Regular Expression Lookbehind doesn't work with quantifiers ('+' or '*')

Noel De Martin picture Noel De Martin · Jan 27, 2012 · Viewed 31.1k times · Source

I am trying to use lookbehinds in a regular expression and it doesn't seem to work as I expected. So, this is not my real usage, but to simplify I will put an example. Imagine I want to match "example" on a string that says "this is an example". So, according to my understanding of lookbehinds this should work:

(?<=this\sis\san\s*?)example

What this should do is find "this is an", then space characters and finally match the word "example". Now, it doesn't work and I don't understand why, is it impossible to use '+' or '*' inside lookbehinds?

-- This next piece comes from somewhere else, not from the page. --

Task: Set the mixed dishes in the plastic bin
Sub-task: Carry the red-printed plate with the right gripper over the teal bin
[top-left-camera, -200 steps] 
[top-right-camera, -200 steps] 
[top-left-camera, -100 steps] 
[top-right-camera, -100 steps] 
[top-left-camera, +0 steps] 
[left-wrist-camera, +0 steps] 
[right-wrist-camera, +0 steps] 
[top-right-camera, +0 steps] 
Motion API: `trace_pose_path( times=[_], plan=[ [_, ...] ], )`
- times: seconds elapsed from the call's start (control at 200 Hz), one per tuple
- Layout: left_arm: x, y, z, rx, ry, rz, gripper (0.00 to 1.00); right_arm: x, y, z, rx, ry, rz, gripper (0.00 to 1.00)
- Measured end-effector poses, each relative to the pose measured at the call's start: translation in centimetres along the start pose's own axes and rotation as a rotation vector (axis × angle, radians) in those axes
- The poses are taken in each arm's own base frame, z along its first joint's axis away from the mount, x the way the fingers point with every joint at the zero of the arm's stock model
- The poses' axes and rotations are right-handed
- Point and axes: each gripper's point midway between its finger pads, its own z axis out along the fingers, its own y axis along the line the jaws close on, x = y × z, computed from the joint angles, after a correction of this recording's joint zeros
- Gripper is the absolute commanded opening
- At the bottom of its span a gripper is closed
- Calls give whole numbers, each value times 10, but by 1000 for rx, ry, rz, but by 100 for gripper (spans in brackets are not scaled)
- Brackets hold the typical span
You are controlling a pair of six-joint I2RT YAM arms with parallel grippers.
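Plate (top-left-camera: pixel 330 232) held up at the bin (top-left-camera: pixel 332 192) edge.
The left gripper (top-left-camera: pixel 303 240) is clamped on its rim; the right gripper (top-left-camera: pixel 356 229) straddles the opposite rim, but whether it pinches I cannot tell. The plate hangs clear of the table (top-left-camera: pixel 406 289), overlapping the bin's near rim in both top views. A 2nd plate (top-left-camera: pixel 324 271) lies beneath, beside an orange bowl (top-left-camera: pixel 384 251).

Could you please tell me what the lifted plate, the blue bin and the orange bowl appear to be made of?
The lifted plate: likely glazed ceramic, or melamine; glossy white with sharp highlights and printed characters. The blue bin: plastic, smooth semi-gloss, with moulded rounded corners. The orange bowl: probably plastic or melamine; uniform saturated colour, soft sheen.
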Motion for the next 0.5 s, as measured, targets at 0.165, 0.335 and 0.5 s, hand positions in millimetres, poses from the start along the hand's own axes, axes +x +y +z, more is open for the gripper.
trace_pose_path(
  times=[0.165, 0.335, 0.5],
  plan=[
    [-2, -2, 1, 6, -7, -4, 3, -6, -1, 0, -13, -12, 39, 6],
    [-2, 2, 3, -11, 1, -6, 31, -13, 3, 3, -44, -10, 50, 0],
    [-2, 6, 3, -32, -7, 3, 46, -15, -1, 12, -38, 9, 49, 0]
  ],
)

I also tried those two and they work correctly, but don't fulfill my needs:

(?<=this\sis\san\s)example
this\sis\san\s*?example

I am using this site to test my regular expressions: http://gskinner.com/RegExr/

Answer

Gumbo picture Gumbo · Jan 27, 2012

Many regular expression libraries do only allow strict expressions to be used in look behind assertions like:

  • only match strings of the same fixed length: (?<=foo|bar|\s,\s) (three characters each)
  • only match strings of fixed lengths: (?<=foobar|\r\n) (each branch with fixed length)
  • only match strings with a upper bound length: (?<=\s{,4}) (up to four repetitions)

The reason for these limitations are mainly because those libraries can’t process regular expressions backwards at all or only a limited subset.

Another reason could be to avoid authors to build too complex regular expressions that are heavy to process as they have a so called pathological behavior (see also ReDoS).

See also section about limitations of look-behind assertions on Regular-Expressions.info.